I must say that with the younger generation, there is an attraction to virtual reality and many millenials today would rather play a video game like Madden, than actually participate in the ┬ásport itself. My son calls it “E-Sports” and no doubt it is gaining huge notoriety and millions and millions of dollars as a business. But is it really a sport? We have this debate all the time and my point is that it is important to get out and do something physical rather than spending all your spare time in a virtual physical activity world. At the risk of sounding like the old guy in his bathrobe yelling at kids to get off his lawn, ( as my friend Jeff Mihalsky laughingly says), it is a generational thing I guess. But at least my son plays sports and is active, even though the virtual world is still in his wheelhouse in his college years.

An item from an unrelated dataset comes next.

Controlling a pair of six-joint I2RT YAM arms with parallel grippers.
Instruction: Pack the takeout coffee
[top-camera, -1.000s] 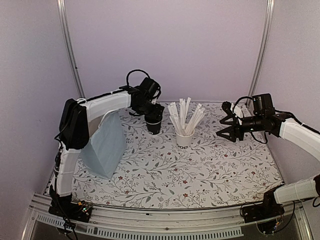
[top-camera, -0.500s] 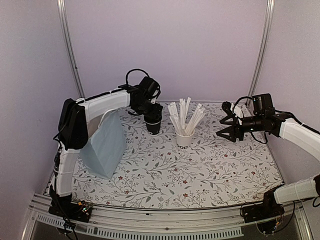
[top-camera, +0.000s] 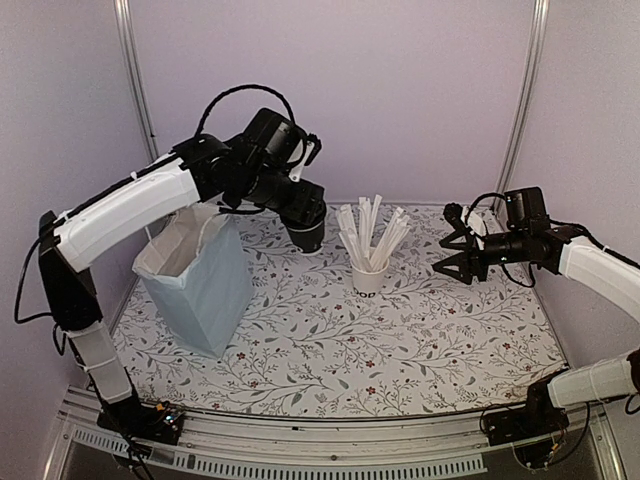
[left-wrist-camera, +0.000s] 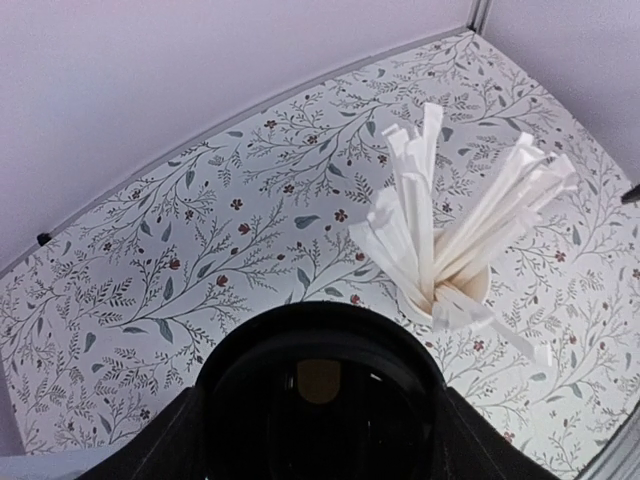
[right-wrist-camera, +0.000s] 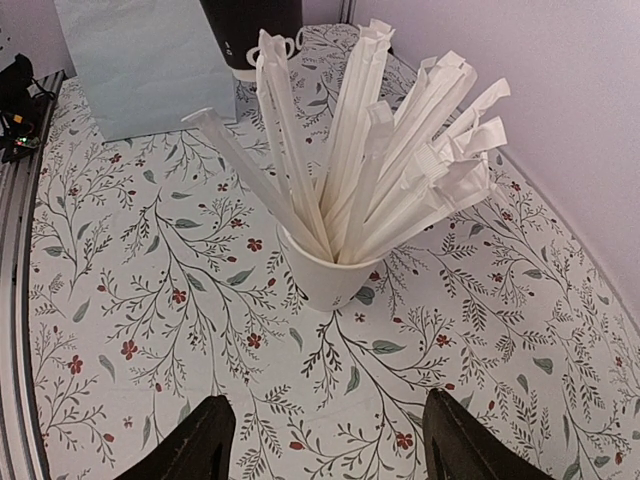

Personally, I think that there is a time and place for everything and relaxing with a video game is ok as long as it does not take over your life. I think it is really important for parents to expose their kids to all kinds of activities, whether they be hobbies, or individual or team sports. The outdoors are a wonderful education. Whether it is hiking, riding a bike, skiing, skating, the fresh air is great and the outdoor vision of the change of the seasons and activities has always attracted me. I never played Pac Man – I just did things outdoors. But that is me. But I do regret hearing that local grade schools sometimes cannot field a football team because no one tried out. Maybe the concussion concern is more apparent today, but more likely it is that the kids would rather play a video game than practice and play ball. Just a different attraction, I suppose.

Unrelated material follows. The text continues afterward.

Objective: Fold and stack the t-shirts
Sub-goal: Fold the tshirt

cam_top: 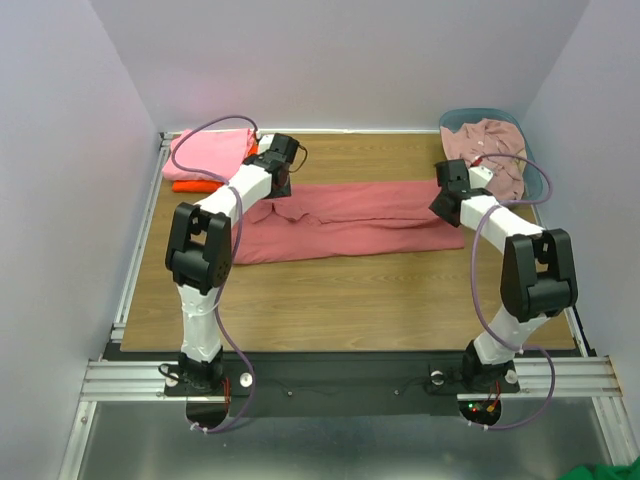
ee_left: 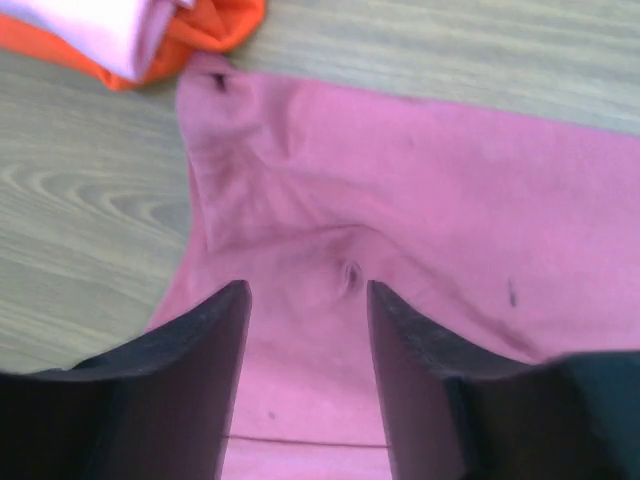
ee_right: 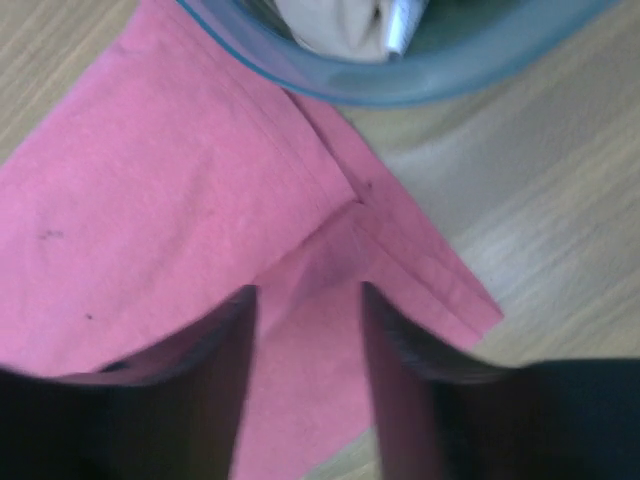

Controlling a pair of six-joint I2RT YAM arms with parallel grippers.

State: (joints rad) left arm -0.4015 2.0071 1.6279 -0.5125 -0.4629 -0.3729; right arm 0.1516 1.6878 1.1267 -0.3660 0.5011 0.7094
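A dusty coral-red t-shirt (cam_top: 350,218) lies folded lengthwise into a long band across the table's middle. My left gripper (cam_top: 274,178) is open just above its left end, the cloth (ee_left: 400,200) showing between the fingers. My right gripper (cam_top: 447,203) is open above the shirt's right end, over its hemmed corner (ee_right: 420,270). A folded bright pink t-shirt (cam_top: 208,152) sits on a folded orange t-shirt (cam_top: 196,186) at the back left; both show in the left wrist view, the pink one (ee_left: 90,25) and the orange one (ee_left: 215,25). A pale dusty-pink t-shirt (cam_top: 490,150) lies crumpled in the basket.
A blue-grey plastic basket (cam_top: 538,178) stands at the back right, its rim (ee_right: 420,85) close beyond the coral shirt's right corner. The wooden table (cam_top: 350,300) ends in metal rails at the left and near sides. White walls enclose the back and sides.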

For me, there is nothing like that night in Yosemite. I also like the occasional camping trip where I can smell the night air from my dome tent. Deep powder skiing days with brilliant sunshine. Mountain vistas. Riding an epic trail with friends. The camaraderie is real and you can actually enjoy it with others who value the outdoors like you do.

It is interesting to hear that video gaming is social. People actually make friends on X-Box Live even though they have never physically met them. But for me, the value of friends is to interact with them and see their emotions, their joy, their disappointments, their efforts in climbing a hill, making a three point shot, hitting a great fairway wood, skiing a great line and witnessing the event live.

Nothing wrong with gaming mind you, but for me, virtual reality is not really…..real. The real thing is that moon in the view finder, that wicked crash that I had last night on the mountain bike, the executed carved ski turn,that beautiful model airplane and how it flies, the chess match, breathing the salt air at the beach. Life is to be lived. Not virtually lived. Just my two cents. Thanks for reading.